### [EXERCISE DIRECTIONS]
Repeat the listing exactly as given, omitting every image.

-------- DATA EXCERPT

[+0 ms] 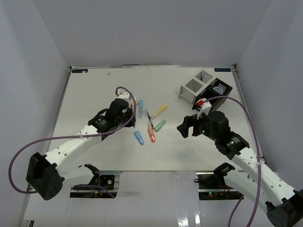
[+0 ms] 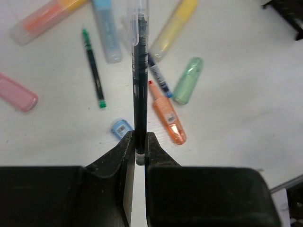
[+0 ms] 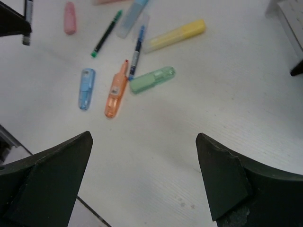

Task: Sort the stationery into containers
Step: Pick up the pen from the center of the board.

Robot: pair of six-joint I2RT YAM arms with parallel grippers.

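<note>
Left hand point(image 2: 139, 138) tight around dark pen point(image 2: 138, 71); right hand point(image 3: 143, 137) agape above bare tabletop point(image 3: 227, 94).

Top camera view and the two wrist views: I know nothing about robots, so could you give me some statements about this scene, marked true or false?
1. The jaws of the left gripper are shut on a dark pen. True.
2. The right gripper is carrying the green marker. False: its jaws stand open and empty, and the green marker lies on the table.
3. The white box and the black box stand side by side near the table's far right corner. True.
4. The yellow marker sits inside the black box. False: it lies on the table.
</note>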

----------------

### [SOLVED EXERCISE]
[+0 ms] 
[+0 ms] 
[+0 ms] 

Task: Sort the stationery into containers
Step: Pick up the pen from the center of the board.

Robot: pair of six-joint I2RT YAM arms with parallel grippers.

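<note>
Left hand point(image 2: 139, 138) tight around dark pen point(image 2: 138, 71); right hand point(image 3: 143, 137) agape above bare tabletop point(image 3: 227, 94).

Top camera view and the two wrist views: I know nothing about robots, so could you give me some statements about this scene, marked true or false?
1. The jaws of the left gripper are shut on a dark pen. True.
2. The right gripper is carrying the green marker. False: its jaws stand open and empty, and the green marker lies on the table.
3. The white box and the black box stand side by side near the table's far right corner. True.
4. The yellow marker sits inside the black box. False: it lies on the table.
</note>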

With this, the answer is complete.